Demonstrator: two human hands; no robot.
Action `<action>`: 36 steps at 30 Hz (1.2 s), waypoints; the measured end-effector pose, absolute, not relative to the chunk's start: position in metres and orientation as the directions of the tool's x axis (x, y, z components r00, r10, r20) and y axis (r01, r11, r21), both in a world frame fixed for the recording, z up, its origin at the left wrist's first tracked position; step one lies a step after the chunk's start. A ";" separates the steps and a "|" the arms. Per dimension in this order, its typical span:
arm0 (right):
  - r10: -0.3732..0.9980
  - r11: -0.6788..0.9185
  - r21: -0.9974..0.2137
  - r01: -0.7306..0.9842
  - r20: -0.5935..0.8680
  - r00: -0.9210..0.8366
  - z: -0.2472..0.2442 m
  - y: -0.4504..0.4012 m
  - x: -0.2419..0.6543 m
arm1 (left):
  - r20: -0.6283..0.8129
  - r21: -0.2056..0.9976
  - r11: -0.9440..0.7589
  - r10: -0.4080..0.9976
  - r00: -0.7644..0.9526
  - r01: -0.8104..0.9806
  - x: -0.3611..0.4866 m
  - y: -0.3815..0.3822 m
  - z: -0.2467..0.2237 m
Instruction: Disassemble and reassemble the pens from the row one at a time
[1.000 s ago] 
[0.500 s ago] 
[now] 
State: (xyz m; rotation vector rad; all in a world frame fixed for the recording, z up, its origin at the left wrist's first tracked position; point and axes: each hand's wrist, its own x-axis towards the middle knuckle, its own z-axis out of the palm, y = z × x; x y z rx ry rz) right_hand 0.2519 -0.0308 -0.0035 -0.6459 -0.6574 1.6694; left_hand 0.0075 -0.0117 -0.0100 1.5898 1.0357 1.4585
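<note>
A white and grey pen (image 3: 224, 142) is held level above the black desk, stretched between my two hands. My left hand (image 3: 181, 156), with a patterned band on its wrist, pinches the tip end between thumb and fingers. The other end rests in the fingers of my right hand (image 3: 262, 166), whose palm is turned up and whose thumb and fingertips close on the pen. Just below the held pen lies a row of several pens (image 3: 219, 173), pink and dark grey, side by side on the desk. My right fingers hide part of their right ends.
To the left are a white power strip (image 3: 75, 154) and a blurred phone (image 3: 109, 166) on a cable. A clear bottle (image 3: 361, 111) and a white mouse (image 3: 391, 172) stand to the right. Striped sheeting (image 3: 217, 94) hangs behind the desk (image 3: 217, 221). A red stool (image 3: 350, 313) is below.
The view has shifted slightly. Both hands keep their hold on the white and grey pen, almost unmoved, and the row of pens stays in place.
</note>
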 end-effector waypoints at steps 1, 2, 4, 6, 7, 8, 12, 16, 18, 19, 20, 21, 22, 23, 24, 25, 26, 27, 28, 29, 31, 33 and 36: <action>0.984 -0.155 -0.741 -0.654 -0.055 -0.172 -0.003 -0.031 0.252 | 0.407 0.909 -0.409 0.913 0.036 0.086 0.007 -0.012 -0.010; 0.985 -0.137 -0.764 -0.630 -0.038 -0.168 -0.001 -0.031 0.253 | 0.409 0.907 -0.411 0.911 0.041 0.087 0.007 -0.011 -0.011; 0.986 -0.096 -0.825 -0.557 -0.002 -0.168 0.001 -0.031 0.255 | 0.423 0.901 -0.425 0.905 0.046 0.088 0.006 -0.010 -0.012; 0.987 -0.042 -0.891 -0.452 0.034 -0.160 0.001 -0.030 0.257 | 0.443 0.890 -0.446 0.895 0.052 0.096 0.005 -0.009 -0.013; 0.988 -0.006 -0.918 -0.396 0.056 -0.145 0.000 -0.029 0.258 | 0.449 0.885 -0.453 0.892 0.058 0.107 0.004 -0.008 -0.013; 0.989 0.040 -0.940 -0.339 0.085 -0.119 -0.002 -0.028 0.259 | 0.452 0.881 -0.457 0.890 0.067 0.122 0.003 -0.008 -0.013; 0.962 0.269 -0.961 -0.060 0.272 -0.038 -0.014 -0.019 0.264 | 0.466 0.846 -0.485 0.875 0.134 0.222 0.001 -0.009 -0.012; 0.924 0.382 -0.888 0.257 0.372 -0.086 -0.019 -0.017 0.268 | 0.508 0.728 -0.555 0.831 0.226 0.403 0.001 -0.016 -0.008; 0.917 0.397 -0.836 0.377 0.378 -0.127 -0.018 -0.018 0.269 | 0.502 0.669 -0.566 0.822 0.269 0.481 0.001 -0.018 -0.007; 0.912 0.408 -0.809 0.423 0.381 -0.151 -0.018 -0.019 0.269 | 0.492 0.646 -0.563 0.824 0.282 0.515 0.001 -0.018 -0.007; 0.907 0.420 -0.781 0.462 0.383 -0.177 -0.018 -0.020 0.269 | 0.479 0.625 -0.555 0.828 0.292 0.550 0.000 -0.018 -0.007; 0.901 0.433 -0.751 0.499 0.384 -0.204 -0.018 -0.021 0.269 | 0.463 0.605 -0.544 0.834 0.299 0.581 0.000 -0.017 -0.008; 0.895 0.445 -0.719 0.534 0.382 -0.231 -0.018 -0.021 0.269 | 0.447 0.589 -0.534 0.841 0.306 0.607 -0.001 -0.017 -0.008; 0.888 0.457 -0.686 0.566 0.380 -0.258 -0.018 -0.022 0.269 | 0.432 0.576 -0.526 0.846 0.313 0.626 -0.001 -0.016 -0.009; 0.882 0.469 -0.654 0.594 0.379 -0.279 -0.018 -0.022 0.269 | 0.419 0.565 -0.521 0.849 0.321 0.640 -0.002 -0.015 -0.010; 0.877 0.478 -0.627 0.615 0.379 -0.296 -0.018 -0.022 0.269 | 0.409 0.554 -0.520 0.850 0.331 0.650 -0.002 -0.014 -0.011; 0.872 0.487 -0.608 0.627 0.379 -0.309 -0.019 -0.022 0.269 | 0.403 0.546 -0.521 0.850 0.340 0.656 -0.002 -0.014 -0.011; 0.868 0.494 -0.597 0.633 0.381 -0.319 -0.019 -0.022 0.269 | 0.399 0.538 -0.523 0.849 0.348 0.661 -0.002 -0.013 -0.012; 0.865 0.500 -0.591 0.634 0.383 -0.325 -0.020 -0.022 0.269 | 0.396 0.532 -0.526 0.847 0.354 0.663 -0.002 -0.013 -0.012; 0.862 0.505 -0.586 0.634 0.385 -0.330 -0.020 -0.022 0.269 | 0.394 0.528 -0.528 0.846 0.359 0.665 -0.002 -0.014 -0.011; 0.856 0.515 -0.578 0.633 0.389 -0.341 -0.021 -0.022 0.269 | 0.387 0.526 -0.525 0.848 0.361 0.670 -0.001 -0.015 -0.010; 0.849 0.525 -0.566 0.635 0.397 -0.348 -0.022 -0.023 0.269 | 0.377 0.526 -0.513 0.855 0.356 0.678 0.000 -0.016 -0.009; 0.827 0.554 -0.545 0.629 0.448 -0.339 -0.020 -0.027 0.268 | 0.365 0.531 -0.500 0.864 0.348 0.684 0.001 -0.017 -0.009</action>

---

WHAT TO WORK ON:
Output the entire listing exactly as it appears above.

WRITTEN RESPONSE:
Demonstrator: two human hands; no robot.
Action `<action>`: 36 steps at 30 Hz (1.2 s), waypoints; the measured end-effector pose, absolute, not relative to the chunk's start: position in metres and orientation as the directions of the tool's x axis (x, y, z components r00, r10, r20) and y axis (r01, r11, r21), both in a world frame fixed for the recording, z up, its origin at the left wrist's first tracked position; step one lies a step after the chunk's start. A ";" separates the steps and a "|" the arms. Per dimension in this order, its typical span:
arm0 (right):
  - r10: -0.3732..0.9980
  - r11: -0.6788..0.9185
  - r21: -0.9974..0.2137
  - r01: -0.7306..0.9842
  - r20: -0.5935..0.8680
  - r00: -0.9210..0.8366
  - z: -0.2472..0.2442 m
  - y: -0.4504..0.4012 m
  - x: -0.2419..0.6543 m
arm1 (left):
  - r20: -0.6283..0.8129
  - r21: -0.2056..0.9976
  - r11: -0.9440..0.7589
  - r10: -0.4080..0.9976
  - r00: -0.7644..0.9526
  - r01: -0.8104..0.9806
  - x: -0.3611..0.4866 m
  - y: -0.3815..0.3822 m
  - z: -0.2467..0.2237 m
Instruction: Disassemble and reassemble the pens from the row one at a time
[1.000 s ago] 
[0.500 s ago] 
[now] 
State: (xyz m; rotation vector rad; all in a world frame fixed for the recording, z up, its origin at the left wrist's first tracked position; point and axes: each hand's wrist, its own x-axis towards the middle knuckle, its own z-axis out of the palm, y = z × x; x y z rx ry rz) right_hand 0.2519 -0.0308 -0.0035 -0.6459 -0.6574 1.6694; left_hand 0.0075 -0.0117 -0.0100 1.5898 1.0357 1.4585
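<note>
A white and grey pen (image 3: 224, 142) is held level above the black desk, stretched between my two hands. My left hand (image 3: 181, 156), with a patterned band on its wrist, pinches the tip end between thumb and fingers. The other end rests in the fingers of my right hand (image 3: 262, 166), whose palm is turned up and whose thumb and fingertips close on the pen. Just below the held pen lies a row of several pens (image 3: 219, 173), pink and dark grey, side by side on the desk. My right fingers hide part of their right ends.
To the left are a white power strip (image 3: 75, 154) and a blurred phone (image 3: 109, 166) on a cable. A clear bottle (image 3: 361, 111) and a white mouse (image 3: 391, 172) stand to the right. Striped sheeting (image 3: 217, 94) hangs behind the desk (image 3: 217, 221). A red stool (image 3: 350, 313) is below.
The view has shifted slightly. Both hands keep their hold on the white and grey pen, almost unmoved, and the row of pens stays in place.
</note>
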 end-effector waypoints at steps 1, 2, 4, 6, 7, 8, 12, 16, 18, 19, 20, 21, 22, 23, 24, 25, 26, 27, 28, 29, 31, 33 and 36: <action>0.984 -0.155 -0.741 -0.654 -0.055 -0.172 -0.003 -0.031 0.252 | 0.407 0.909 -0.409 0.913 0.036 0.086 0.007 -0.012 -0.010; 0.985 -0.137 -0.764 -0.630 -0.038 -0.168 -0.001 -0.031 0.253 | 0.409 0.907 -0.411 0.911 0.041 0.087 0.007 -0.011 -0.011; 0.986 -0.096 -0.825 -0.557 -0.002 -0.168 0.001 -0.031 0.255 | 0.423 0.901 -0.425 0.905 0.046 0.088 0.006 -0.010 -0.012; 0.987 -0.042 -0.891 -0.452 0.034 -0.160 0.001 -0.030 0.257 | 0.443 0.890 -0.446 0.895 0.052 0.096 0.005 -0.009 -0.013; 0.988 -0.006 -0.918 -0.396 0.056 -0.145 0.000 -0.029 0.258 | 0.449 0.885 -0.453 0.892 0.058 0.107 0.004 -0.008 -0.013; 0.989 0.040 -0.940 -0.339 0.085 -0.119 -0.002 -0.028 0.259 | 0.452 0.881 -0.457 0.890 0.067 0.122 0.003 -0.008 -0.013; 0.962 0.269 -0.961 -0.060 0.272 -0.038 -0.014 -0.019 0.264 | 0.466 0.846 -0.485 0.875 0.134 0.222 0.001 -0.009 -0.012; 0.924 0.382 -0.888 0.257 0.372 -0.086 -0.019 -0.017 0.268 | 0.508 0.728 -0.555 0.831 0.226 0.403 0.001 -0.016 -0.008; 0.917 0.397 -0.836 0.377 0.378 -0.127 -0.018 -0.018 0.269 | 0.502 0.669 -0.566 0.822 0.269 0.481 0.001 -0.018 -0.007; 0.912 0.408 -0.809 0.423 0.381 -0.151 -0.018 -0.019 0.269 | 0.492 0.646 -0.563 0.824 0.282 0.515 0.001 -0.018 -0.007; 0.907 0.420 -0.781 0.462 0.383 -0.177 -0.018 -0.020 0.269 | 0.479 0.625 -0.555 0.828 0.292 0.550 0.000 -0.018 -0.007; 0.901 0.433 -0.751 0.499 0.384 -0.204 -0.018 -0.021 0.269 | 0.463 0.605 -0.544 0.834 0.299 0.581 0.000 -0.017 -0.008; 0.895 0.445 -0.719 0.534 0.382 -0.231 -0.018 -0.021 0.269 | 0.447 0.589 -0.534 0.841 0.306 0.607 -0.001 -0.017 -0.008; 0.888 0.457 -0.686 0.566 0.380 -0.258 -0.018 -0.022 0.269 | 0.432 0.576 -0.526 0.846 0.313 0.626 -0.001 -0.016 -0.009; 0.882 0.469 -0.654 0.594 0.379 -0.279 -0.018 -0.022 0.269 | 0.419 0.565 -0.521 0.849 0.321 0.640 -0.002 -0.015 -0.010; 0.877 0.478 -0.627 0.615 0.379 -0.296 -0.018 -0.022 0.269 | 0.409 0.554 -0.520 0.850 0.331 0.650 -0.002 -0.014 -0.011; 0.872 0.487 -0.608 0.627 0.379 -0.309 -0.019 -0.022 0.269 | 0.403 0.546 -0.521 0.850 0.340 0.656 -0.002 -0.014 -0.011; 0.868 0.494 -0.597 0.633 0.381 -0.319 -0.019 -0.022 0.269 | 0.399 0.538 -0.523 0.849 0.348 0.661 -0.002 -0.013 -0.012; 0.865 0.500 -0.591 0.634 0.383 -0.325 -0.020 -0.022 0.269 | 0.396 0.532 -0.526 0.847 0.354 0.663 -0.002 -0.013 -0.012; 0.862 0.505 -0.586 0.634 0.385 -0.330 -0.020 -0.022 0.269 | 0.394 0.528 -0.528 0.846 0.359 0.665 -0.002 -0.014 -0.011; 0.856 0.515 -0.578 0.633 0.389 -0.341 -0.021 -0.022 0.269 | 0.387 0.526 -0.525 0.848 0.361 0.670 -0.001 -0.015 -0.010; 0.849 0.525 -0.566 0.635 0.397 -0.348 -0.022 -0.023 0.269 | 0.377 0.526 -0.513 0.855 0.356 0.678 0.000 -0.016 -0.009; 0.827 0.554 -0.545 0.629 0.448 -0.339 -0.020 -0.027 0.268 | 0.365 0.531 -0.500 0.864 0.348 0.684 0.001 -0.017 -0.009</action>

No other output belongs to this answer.